---------- Data provided ----------

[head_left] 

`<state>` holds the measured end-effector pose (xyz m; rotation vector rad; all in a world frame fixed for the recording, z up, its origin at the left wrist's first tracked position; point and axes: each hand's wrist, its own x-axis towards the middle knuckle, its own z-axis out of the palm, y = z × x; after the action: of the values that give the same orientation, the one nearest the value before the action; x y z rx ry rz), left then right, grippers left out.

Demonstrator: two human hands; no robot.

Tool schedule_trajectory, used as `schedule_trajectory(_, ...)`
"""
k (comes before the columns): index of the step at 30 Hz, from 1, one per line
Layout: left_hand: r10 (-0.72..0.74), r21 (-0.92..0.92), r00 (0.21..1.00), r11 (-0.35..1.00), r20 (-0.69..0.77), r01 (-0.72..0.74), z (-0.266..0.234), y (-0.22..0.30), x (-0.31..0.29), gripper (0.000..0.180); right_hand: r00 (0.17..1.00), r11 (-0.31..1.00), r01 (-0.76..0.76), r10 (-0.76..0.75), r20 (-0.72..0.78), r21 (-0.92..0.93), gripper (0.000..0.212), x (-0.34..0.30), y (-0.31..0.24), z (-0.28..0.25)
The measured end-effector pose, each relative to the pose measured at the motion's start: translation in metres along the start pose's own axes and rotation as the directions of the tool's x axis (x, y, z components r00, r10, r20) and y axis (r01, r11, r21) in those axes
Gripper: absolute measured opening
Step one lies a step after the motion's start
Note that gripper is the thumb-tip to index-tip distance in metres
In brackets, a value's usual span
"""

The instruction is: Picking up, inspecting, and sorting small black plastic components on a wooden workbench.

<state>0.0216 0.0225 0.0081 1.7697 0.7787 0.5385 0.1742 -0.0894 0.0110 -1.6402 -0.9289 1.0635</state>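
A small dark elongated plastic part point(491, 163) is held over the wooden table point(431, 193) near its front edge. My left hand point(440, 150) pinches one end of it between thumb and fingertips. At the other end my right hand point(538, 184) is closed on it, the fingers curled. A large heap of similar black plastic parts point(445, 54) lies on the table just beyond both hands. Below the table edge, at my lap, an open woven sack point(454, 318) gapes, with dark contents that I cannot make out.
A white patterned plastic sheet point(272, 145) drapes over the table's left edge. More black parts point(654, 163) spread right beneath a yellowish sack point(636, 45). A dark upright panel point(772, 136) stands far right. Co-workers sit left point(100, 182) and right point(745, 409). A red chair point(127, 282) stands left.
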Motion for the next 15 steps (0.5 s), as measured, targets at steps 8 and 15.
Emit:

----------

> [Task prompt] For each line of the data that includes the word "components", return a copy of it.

> [Exercise output]
The measured end-effector pose, each relative to the pose measured at the motion's start: translation in metres along the start pose's own axes and rotation as the directions of the tool's x axis (x, y, z components r00, r10, r20) and y axis (r01, r11, r21) in those axes
The instruction is: Picking up, inspecting, and sorting small black plastic components on a wooden workbench.

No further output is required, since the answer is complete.